Turns out, there already exists a construction for FHE-RAM with logarithmic cost per operation: DE-PIR. Although DE-PIR is improved in follow up works, it still remains very inefficient in practice. So, a “concretely efficient” FHE-RAM scheme is still an open question.

Special routines (a.k.a precompiles)

Programs executed on the FHE-VM remain fully unintelligible. There’s no way for someone to peek at its exectution trace, memory, or to selectively interrupt the execution. While this introduces a powerful new paradigm for application development, it comes with a few important caveats.

First, allowing a program to accept arbitrary inputs can be risky. Programs, at the very least, must authenticate their inputs. For instance, if the program generates signed outputs based on its inputs—and those signatures are valuable to others—it must verify that the inputs are valid. Otherwise, the program could unintentionally produce correctly signed outputs for invalid or malicious inputs.

Second, a program’s output holds no value unless it can attest to its own validity.
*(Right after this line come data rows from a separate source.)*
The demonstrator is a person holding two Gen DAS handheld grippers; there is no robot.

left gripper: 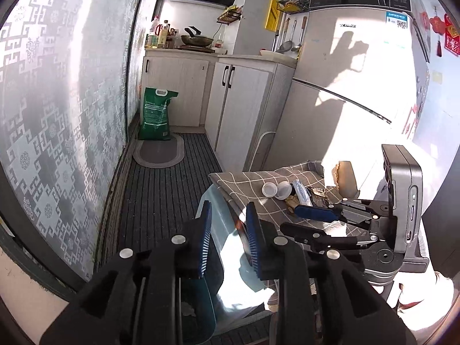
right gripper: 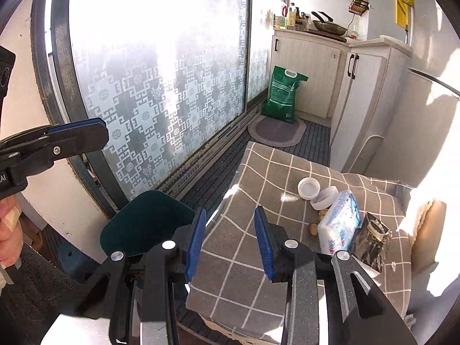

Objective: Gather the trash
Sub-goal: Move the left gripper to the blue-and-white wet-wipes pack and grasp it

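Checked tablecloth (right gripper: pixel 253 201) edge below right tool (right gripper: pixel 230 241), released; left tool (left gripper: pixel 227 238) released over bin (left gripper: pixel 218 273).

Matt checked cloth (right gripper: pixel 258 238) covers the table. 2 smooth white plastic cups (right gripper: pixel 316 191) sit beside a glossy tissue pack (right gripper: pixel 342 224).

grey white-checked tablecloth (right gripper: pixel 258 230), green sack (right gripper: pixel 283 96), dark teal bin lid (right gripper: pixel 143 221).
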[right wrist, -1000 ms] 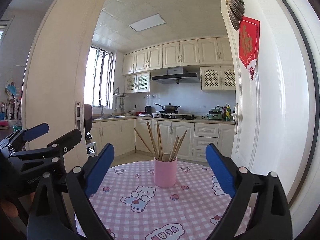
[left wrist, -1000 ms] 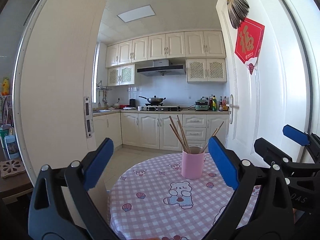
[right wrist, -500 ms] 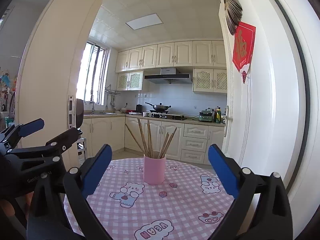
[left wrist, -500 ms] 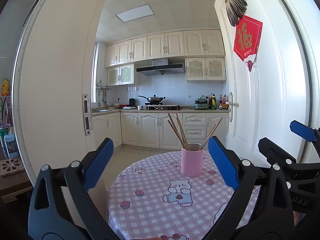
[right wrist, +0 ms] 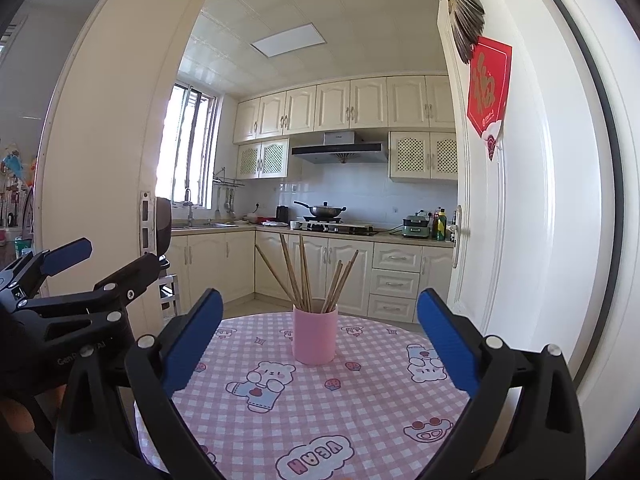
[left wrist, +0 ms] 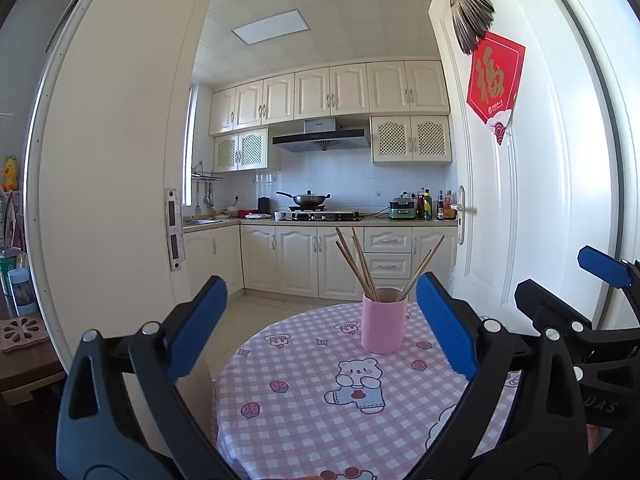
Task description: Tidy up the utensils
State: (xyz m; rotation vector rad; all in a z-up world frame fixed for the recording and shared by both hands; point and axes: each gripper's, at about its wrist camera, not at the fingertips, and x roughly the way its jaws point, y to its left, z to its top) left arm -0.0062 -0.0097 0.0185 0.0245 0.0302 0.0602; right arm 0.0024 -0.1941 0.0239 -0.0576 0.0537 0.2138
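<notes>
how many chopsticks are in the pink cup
7, roughly: all chopsticks stand in the pink cup on the table, four leaning left, three leaning right; overlapping ones may hide more.

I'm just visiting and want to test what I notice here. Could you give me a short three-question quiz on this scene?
1. True or false: the pink cup lies tipped over on the checked tablecloth.
2. What stands inside the cup: A) spoons, B) chopsticks, C) forks?
3. Fill in: both the left hand-held gripper and the right hand-held gripper are ____ and hold nothing.

Key: 1 false, it stands upright; 2 B; 3 open.
</notes>
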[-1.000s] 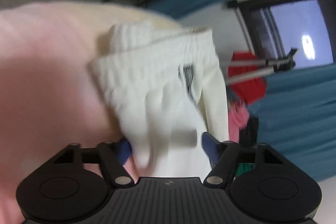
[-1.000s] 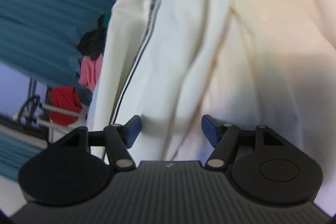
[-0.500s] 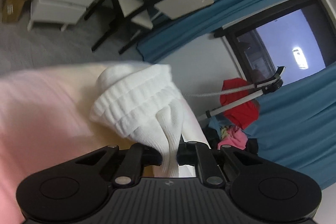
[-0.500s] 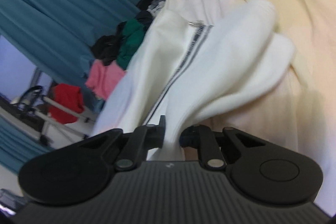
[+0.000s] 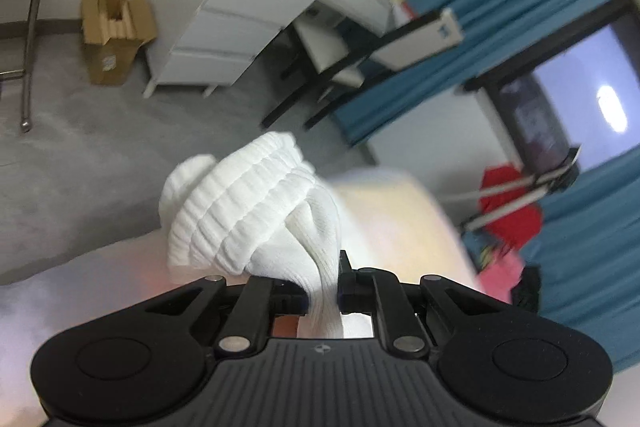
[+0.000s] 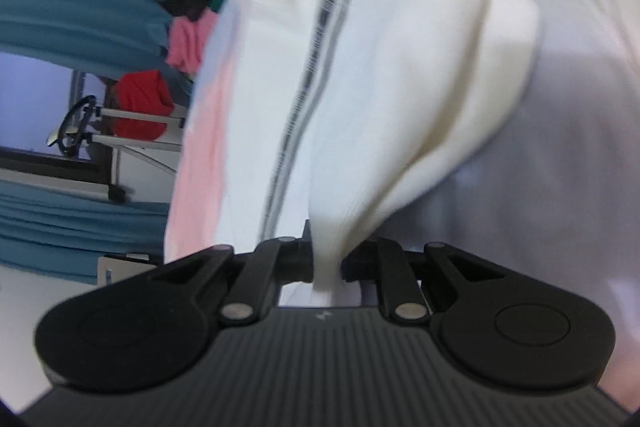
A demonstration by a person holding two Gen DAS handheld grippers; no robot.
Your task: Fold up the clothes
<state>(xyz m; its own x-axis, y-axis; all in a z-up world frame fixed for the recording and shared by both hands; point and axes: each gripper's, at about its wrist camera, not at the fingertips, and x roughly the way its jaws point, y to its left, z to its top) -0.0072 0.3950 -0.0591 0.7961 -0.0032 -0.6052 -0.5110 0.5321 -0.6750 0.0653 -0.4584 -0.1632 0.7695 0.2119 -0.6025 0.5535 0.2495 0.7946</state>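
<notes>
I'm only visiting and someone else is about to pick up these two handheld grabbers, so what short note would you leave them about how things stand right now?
Left gripper: shut on the ribbed hem of the white zip-up knit garment.
Right gripper: shut on another bunch of the same garment, beside its grey zipper.
Where: the garment is lifted and hangs bunched from both grippers over the pastel pink-and-yellow bedsheet.
Done: both grips taken.
Left: spread it flat and make every fold; none is visible yet.

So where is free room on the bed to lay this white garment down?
The pastel sheet is bare just beyond the white garment in the left view, and to its right in the right view. The far corner by the curtain is crowded with piled clothes.
</notes>
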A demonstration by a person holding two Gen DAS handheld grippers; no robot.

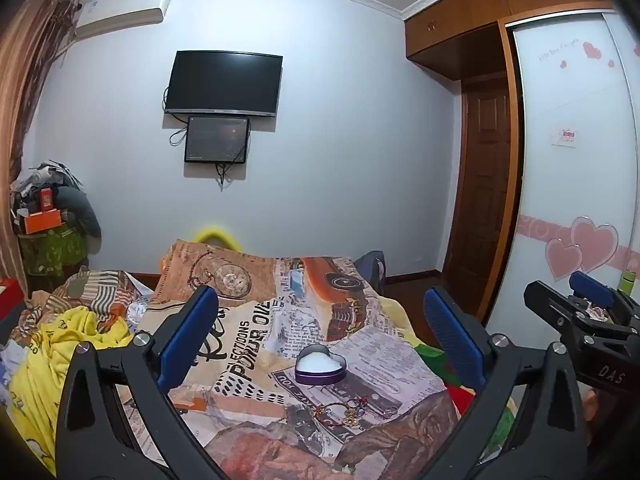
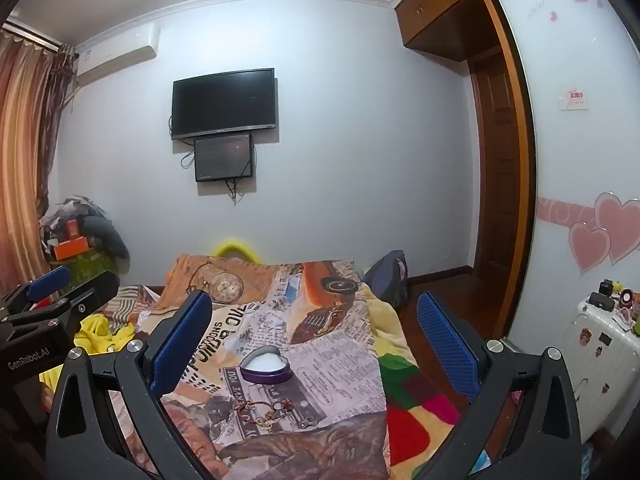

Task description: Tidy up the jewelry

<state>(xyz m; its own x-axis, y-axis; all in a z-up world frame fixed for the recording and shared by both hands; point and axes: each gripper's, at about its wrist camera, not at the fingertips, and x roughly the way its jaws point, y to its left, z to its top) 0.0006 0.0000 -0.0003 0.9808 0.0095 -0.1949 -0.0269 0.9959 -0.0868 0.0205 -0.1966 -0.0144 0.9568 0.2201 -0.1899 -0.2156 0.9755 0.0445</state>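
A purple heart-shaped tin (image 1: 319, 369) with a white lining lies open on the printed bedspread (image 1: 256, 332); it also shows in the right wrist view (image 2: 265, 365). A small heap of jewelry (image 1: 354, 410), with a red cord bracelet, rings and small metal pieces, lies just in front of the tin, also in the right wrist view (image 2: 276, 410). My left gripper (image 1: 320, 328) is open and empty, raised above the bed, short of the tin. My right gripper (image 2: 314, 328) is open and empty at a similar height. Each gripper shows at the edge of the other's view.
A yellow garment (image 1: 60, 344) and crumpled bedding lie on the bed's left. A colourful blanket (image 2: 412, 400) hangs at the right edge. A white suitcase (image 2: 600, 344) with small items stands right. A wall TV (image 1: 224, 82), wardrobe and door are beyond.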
Therefore a program should also produce, alongside its output, a publicly verifiable attestation (e.g. using digital signatures, MACs, etc.).

During the authentication process, the input is verified. If the authentication fails, the authentication flag is set to false; otherwise it’s set to true. The input is then passed to the second stage, where the FHE-VM executes the actual program and produces the output. In the final attestation stage, the system reads the output and the authentication flag. If the authentication flag is false, the output is zeroed out. The system then produces the final output along with an attestation.

Different programs may require different authentication and attestation routines (e.g. digital signatures, AEADs, MACs, SNARKs etc.). And, since, these routines have a constant runtime (they are cryptographic functions), they are well suited to the FHE circuit model. Thus, the resulting structure will have an authentication circuit and an attestation circuit with a general computation layer (i.e. FHE-VM) sandwiched in between.

We’re yet to investigate efficient FHE circuits for necessary cryptographic functions.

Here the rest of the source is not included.